С видом грустным и чуть лукавым Лаурита спросила:
— Такая приятельница, как я теперь?
— Нет, что ты!
— Но ты же сказал «приятельница»!
— Ладно, знакомая.
— Вот-вот, знакомая… Слушай, Пабло…
Глаза Лауриты вдруг наполнились слезами.
— Чего тебе?
— Я ужасно расстроилась.
— Из-за чего?
— Из-за этой женщины.
— Знаешь что, крошка, замолчи и не мели глупостей!
Лаурита вздохнула.
— Ну конечно, и ты же еще меня ругаешь.
— И не думал ругать. Слушай, не действуй мне на нервы.
— Вот видишь?
— Что видишь?
— Да то, что ты меня ругаешь. Пабло переменил тактику.
— Нет, крошка, я не ругаю тебя, просто мне неприятны эти сцены ревности — ну что поделаешь! Всегда одно и то же, всю жизнь.
— Со всеми твоими девушками?
— Ну, не со всеми одинаково — одни больше ревновали, другие меньше…
— А я?
— Ты намного больше, чем все остальные.
— Ну ясно! Просто ты меня не любишь! Ревнуют только тогда, когда любят, очень сильно любят, вот как я тебя.
Пабло взглянул на Лауриту с таким выражением, с каким смотрят на редкостное насекомое. Лаурита вдруг заговорила нежным тоном:
— Послушай, Паблито.
— Не называй меня Паблито. Чего тебе?
— Ах, золотце, какой ты колючий!
— Пусть так, но не повторяй вечно одно и то же, придумай что-нибудь другое, мне это уже столько людей говорило.
Лаурита улыбнулась.
— А я не огорчаюсь, что ты колючий. Ты мне нравишься таким, какой ты есть. Только я ужасно ревную! Слушай, Пабло, если ты когда-нибудь разлюбишь меня, ты мне об этом скажешь?
— Скажу.
— Да кто вам поверит? Все вы обманщики!
Пока они пили кофе, Пабло Алонсо понял, что ему с Лауритой скучно. Очень миловидна, привлекательна, нежна, даже верна, но ужасно однообразна.
В кафе доньи Росы, как и во всех прочих, публика, что приходит по вечерам, совсем не такая, как та, что собирается после полудня.

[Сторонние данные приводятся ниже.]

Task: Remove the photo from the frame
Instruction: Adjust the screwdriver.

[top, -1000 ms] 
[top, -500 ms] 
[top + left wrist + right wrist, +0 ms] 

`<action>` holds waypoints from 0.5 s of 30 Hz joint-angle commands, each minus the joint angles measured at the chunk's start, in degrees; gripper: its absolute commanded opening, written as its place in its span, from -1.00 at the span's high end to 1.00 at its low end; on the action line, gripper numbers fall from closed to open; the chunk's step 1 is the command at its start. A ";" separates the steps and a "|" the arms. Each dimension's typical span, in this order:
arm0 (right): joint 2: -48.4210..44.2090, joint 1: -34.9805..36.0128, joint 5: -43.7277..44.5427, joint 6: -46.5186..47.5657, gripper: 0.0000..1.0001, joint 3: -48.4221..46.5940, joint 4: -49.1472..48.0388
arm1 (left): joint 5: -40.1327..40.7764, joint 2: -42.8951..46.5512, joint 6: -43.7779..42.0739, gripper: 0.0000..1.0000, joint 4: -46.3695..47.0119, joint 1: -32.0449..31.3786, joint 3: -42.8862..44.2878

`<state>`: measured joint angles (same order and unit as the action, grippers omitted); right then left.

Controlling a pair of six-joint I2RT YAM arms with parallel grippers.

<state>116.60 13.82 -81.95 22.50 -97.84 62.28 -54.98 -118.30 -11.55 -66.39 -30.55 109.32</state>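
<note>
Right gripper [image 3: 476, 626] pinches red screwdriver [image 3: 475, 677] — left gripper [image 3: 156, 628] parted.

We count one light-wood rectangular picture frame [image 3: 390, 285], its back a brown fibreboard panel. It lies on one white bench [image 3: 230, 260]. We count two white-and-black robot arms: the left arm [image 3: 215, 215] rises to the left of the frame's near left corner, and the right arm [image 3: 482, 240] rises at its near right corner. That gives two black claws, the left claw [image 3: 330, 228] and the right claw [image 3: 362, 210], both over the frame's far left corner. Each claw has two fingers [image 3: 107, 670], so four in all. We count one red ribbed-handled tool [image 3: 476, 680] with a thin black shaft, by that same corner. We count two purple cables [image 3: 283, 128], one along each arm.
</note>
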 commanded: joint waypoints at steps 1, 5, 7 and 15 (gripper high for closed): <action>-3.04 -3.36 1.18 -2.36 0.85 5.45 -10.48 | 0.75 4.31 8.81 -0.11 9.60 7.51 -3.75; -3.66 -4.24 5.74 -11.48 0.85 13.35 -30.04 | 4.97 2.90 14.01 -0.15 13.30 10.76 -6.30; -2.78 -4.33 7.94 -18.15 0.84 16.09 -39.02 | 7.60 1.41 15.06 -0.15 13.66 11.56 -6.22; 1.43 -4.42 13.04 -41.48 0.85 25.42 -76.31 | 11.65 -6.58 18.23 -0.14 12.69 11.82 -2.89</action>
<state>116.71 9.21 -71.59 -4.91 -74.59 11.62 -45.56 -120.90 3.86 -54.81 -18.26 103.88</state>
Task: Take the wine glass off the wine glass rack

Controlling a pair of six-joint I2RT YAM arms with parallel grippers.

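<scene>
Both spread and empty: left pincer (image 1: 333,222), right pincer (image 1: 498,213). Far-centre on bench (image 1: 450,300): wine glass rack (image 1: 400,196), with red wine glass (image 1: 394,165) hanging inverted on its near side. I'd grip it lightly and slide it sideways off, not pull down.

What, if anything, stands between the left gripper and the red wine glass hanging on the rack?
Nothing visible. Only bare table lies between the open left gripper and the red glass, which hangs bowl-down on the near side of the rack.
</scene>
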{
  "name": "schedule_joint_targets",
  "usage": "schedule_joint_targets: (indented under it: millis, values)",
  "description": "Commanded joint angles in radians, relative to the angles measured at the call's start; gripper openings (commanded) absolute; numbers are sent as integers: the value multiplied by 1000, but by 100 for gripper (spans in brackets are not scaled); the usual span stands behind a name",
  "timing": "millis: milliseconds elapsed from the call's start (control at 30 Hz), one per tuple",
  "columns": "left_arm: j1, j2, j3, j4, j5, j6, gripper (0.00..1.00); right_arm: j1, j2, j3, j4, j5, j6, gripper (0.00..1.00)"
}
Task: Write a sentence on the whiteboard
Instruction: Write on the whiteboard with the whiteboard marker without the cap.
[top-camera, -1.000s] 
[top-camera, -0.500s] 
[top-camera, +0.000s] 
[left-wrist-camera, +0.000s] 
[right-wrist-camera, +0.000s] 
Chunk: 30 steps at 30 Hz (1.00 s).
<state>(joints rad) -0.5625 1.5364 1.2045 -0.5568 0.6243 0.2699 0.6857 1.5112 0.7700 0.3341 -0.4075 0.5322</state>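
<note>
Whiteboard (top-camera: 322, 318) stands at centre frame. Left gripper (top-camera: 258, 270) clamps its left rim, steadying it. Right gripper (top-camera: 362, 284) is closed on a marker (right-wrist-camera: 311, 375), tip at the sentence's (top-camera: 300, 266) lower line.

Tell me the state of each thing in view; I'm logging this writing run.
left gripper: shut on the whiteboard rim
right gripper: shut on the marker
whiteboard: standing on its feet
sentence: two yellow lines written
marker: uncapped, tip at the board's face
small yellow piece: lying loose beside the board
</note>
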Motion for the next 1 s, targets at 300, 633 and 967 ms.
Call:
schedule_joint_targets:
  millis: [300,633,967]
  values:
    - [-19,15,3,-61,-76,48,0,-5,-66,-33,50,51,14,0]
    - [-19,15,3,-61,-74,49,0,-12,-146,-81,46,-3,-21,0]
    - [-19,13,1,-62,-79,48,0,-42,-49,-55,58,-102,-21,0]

Конечно, все они постоянные посетители, все сидят на одних и тех же диванах, пьют из тех же чашек, принимают ту же соду, платят теми же песетами, выслушивают те же грубости хозяйки, однако, Бог весть почему, у людей, являющихся сюда в три часа дня, ничего нет общего с теми, кто приходит после половины восьмого; вероятно, единственное, что могло бы их объединить, — это гнездящаяся в глубине их сердец уверенность, что именно они-то и составляют старую гвардию кафе. Дневные посетители смотрят на вечерних, а вечерние в свою очередь на дневных как на втируш, которых с грехом пополам можно терпеть, но о которых и думать не стоит. Еще чего не хватало! Две эти группы — взять ли отдельных входящих в них индивидуумов или рассматривать их как некие организмы — несовместимы, и если кто-то из дневных посетителей случайно задержится и вовремя не уйдет, то приходящие под вечер глядят на него недобрым взором, ровно таким же недобрым, каким дневные посетители смотрят на вечерних, явившихся раньше своего часа. В хорошо организованном кафе, в таком кафе, которое было бы неким подобием Платоновой Республики, следовало бы установить пятнадцатиминутный перерыв, чтобы приходящие и уходящие не могли столкнуться даже у вращающейся входной двери.
В кафе доньи Росы после полудня остается один-единственный знакомый нам человек, кроме хозяйки и прислуги. Это сеньорита Эльвира, но она здесь уже стала чем-то вроде мебели.
— Ну как, Эльвирита, спали хорошо?
— Да, донья Роса. А вы?
— Как всегда, милая, как всегда, только и всего. Всю ночь бегала в клозет — видно, съела за ужином что-то, что мне повредило, и желудок вконец расстроился.
— Скажите пожалуйста! А теперь вам лучше?
— Да, как будто получше, только слабость ужасная.
— Ничего удивительного, понос очень ослабляет.